Detonation and preignition are just definitions.

Detonation is the spontaneous uncontrolled combustion of the end gas (the unburned part of the air-fuel mixture in the combustion chamber ahead of the flame front) due to excessive temperature and pressure.

Preignition is simply the ignition of the air-fuel mixture before the spark occurs.

Detonation can be caused by fuel contamination (lowers octane rating), high power at lean mixture (increases combustion chamber temperature), overly advanced ignition timing (increases peak pressure and temperature).
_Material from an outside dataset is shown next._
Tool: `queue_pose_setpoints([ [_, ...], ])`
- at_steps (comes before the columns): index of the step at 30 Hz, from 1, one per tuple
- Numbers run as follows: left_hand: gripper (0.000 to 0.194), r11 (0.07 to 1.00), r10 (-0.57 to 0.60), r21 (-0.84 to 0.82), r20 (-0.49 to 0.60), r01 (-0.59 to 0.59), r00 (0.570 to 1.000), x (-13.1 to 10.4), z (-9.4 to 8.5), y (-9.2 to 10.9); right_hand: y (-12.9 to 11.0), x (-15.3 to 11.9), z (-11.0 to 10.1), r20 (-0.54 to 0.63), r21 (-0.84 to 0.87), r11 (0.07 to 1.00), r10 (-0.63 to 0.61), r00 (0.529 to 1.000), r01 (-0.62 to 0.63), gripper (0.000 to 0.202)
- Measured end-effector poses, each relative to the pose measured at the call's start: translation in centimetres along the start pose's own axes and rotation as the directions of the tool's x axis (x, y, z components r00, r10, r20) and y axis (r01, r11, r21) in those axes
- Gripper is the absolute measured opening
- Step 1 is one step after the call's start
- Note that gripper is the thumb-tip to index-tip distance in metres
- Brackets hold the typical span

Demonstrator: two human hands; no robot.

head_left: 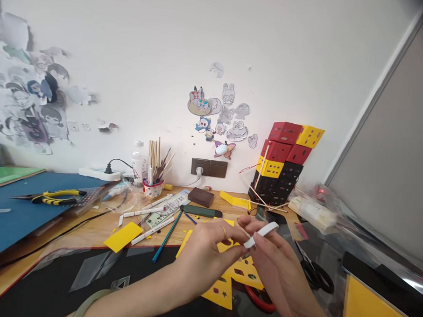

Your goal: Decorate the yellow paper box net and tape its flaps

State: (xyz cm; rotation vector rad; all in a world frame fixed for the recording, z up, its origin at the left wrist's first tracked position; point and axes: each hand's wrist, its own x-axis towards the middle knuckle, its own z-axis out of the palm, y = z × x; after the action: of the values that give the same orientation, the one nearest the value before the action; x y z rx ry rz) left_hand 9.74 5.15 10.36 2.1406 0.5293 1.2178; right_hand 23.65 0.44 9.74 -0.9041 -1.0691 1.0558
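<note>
Between my two hands, over the middle of the desk, is a narrow white roll of tape (262,235), seen nearly edge-on. My right hand (280,255) grips it between thumb and fingers. The fingertips of my left hand (207,252) are pinched together at its lower left end. Beneath the hands lies a yellow paper cutout (223,294) with small coloured shapes stuck or cut in it, partly hidden by them. A red-handled tool (259,301) is half covered by my right wrist. Black-handled scissors (315,273) lie right of that hand.
Stacked red, yellow and black paper cubes (278,156) stand by the wall. Nearer lie a green cutter (202,211), a dark brown block (201,196), a blue pen (168,236) and yellow paper (123,236). Pliers (55,197) rest at left; a brush cup (153,187) stands behind.
</note>
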Motion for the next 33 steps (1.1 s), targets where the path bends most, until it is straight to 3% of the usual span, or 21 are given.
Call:
queue_pose_setpoints([
  [5,0.019,0.923,0.312,0.217,0.066,-0.319,0.948,-0.2,0.1,-0.3,-0.2,0.1,-0.5,0.031,-0.258,0.955,-0.145,0.989,0.148,0.01],
  [7,0.02,0.893,0.362,0.258,0.07,-0.368,0.929,-0.1,-0.5,-0.3,-0.5,0.3,-0.9,0.01,-0.372,0.909,-0.198,0.98,0.188,0.011],
  [10,0.021,0.88,0.372,0.283,0.084,-0.38,0.924,0.1,-1.4,-0.4,-1.3,0.6,-1.4,-0.056,-0.465,0.872,-0.2,0.978,0.152,0.015],
  [12,0.02,0.879,0.365,0.292,0.1,-0.378,0.926,0.2,-1.9,-0.4,-1.8,0.7,-1.5,-0.019,-0.492,0.86,-0.165,0.986,0.135,0.017],
  [15,0.02,0.903,0.331,0.24,0.137,-0.356,0.934,0.6,-2.5,-0.3,-2.5,0.6,-1.6,0.02,-0.498,0.859,-0.125,0.992,0.118,0.016],
  [18,0.021,0.955,0.239,0.151,0.127,-0.257,0.963,1.1,-3.4,-0.2,-3.1,0.6,-2.6,-0.126,-0.454,0.885,-0.179,0.976,0.104,0.015],
  [21,0.022,0.98,0.04,0.186,0.142,-0.067,0.989,0.9,-4.6,-0.5,-3.6,0.5,-4.7,-0.261,-0.397,0.912,-0.224,0.939,0.107,0.015],
  [23,0.026,0.951,-0.056,0.307,0.278,-0.033,0.959,0.1,-5.3,-1.0,-3.6,0.0,-6.4,-0.296,-0.425,0.903,-0.209,0.932,0.068,0.017],
  [26,0.033,0.873,-0.137,0.463,0.535,-0.154,0.834,-2.1,-5.6,-1.7,-3.2,-1.3,-8.7,-0.317,-0.558,0.827,-0.139,0.938,-0.066,0.023],
  [28,0.035,0.826,-0.204,0.531,0.597,-0.191,0.776,-3.8,-5.4,-2.3,-2.7,-2.3,-9.5,-0.292,-0.628,0.763,-0.046,0.955,-0.155,0.025],
  [30,0.032,0.771,-0.236,0.595,0.597,-0.226,0.767,-5.3,-4.9,-3.0,-2.3,-3.2,-9.7,-0.247,-0.667,0.718,0.038,0.968,-0.198,0.025],
  [33,0.012,0.695,-0.182,0.637,0.605,-0.334,0.775,-6.8,-3.9,-3.9,-1.9,-4.1,-9.1,-0.207,-0.675,0.708,0.092,0.974,-0.21,0.025],
])
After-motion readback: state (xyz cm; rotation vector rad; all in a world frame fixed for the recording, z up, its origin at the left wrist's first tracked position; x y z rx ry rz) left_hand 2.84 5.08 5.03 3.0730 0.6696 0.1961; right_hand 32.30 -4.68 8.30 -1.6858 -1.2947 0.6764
Preignition requires some ignition source other than spark. The spark plug is the hottest cylinder component which is why thermocouple CHT probes placed here often read high. The spark plug cools through its insulator. A damaged insulator can cause the spark plug to overheat and become an ignition source. That’s why you are not supposed to reuse spark plugs if you drop them — there is a possibility that the insulator has cracked and the plug will run hot. Improperly installed spark plug helicoil inserts (or ones that have been damaged perhaps with a thread chaser or by overtorque) can protrude into the combustion chamber and become an ignition source.

Preignition has a similar effect as advanced ignition timing and can cause destructive detonation. If detonation damages a spark plug, it could lead to preignition, but by that point, the damage has already been done.

Skip

[Shadrach]

4 hours ago, A64Pilot said:

It’s my unsubstantiated belief that detonation is about the only way a properly maintained aircraft can get into pre-ignition, and that likely if you drill down into it, that it’s likely that pre-ignition does most of the damage.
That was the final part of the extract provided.